◆ What to work on ◆
Print, from the listing below, the lines starting at the line containing "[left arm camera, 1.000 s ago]" and ending at the line containing "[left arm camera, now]", exactly as they stand, and print nothing else.

◆ Entries supplied ◆
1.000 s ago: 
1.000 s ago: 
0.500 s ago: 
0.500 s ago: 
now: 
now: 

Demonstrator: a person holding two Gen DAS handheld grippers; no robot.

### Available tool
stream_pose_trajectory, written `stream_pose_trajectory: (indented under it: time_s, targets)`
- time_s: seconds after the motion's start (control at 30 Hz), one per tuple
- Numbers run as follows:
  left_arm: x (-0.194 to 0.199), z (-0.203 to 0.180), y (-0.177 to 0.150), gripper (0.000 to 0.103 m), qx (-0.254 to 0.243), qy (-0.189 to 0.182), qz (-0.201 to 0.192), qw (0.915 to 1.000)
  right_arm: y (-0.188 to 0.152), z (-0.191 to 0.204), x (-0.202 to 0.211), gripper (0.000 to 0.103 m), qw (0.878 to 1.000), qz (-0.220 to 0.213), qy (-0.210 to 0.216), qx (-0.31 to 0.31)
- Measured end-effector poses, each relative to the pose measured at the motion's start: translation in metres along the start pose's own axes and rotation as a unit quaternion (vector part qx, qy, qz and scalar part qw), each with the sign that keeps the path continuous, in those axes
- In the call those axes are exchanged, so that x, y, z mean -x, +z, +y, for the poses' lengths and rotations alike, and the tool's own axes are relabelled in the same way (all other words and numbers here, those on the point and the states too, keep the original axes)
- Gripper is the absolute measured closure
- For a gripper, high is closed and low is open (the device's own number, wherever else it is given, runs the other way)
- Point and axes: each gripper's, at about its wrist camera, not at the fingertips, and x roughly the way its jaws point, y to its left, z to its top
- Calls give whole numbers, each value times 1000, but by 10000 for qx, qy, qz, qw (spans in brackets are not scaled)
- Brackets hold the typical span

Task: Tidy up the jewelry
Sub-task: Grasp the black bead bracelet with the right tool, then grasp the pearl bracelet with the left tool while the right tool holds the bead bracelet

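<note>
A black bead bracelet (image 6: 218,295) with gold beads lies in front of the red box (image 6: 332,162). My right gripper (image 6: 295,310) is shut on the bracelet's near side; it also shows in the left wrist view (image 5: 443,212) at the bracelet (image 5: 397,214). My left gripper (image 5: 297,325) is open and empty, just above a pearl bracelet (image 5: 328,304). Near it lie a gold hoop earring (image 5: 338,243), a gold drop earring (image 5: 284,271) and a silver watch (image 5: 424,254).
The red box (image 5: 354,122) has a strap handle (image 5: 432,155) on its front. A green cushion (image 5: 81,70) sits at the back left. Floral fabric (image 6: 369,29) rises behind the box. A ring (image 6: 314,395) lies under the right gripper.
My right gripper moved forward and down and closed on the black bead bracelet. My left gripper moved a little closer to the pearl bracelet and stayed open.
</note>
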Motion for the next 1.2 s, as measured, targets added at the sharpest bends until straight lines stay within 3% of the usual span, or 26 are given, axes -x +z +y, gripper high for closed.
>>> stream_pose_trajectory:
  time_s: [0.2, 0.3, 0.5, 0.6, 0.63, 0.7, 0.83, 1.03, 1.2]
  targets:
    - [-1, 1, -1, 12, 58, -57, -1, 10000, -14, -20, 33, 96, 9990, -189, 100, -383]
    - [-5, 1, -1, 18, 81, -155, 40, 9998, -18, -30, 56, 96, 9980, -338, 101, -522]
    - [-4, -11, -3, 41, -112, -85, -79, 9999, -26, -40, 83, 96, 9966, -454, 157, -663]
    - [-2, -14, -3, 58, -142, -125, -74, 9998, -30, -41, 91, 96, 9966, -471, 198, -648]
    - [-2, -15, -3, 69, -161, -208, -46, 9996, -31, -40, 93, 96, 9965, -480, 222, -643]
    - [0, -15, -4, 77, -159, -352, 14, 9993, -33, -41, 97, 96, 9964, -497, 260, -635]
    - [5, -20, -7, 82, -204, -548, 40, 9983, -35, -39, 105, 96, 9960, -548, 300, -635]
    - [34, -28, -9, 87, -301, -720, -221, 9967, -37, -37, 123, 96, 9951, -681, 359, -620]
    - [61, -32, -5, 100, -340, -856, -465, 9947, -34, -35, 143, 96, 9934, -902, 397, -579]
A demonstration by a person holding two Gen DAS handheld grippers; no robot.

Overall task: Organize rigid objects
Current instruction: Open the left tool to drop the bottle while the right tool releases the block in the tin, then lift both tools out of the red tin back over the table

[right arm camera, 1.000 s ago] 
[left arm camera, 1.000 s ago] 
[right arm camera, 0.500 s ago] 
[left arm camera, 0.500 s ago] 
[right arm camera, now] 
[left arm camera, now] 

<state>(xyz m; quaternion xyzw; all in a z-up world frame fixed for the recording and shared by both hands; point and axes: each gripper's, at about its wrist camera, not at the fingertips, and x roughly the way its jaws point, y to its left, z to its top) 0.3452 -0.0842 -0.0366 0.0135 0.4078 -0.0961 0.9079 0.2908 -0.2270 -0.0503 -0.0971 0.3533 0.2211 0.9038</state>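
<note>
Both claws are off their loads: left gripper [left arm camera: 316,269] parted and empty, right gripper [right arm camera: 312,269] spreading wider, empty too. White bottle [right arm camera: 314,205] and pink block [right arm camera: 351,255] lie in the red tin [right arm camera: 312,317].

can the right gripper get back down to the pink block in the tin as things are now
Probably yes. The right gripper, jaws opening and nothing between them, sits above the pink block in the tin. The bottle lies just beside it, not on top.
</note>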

◆ Problem solution ◆
[left arm camera, 1.000 s ago] 
[right arm camera, 0.500 s ago] 
[left arm camera, 0.500 s ago] 
[right arm camera, now] 
[left arm camera, now] 

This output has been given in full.